The show opened with a series of looks in a subtle camo print in either blue or grey. It was the kind of luxe update on a cool girl staple that we’ve come to expect from Kane. The printed pieces–pleated skirts and biker jackets–were complemented by loose roll top sweaters which read a little grungy, and outerwear accented with fur. One dress was lined with fur at the collar (which seems to be a thing this season).
Next up were club-ready dresses with belt buckle details like a crop top and skirt combo attached by vertical belts at the waist. Those gave way to softer looks, or softer for Kane’s standards: sheer lace appliqué dresses which gave way to velvet ones in maroon or black.
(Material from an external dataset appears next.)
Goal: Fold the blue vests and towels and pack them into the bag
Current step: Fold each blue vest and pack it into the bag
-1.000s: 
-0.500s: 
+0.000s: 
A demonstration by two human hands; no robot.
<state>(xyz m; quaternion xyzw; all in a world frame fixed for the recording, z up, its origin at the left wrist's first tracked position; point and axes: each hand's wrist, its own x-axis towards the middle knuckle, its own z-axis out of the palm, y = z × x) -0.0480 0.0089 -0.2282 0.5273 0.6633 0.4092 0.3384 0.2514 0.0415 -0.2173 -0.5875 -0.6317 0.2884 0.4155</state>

The velvet looks had slits cut out and then stitched up in strategic places–a motif that’s appeared in Kane’s work before, most notably at Versus.
That stitching detail looked, in some instances, as if it was an accident, that the thread had come undone, creating a rather unseamly (see what we did there?) gap in a coat’s hem for instance. But by the second and third look it became clear the technique was intentional and while it didn’t work (for me) on the aforementioned coat it looked phenomenally sexy on a body con LBD.
Another Kane trick for fall: thick embroidery on sheer fabric–in spirals or stripes–to create completely sheer dresses that nonetheless felt tough. They were so structured it almost looked like netting or chainmail–the wearer is naked but not exposed. Sheer squares, outlined in black, were haphazardly sewn together to create a dress, skirt, and jacket in either white or powder blue. One of those pieces, a skirt, was paired with a sheer t-shirt emblazoned with a brain scan–a very expensive update on the kitschy logo tees that have been enjoying a resurgence as of late.
The finale looks–beaded frocks covered in this shaggy, shiny material–I can hardly describe. But they were true showstoppers.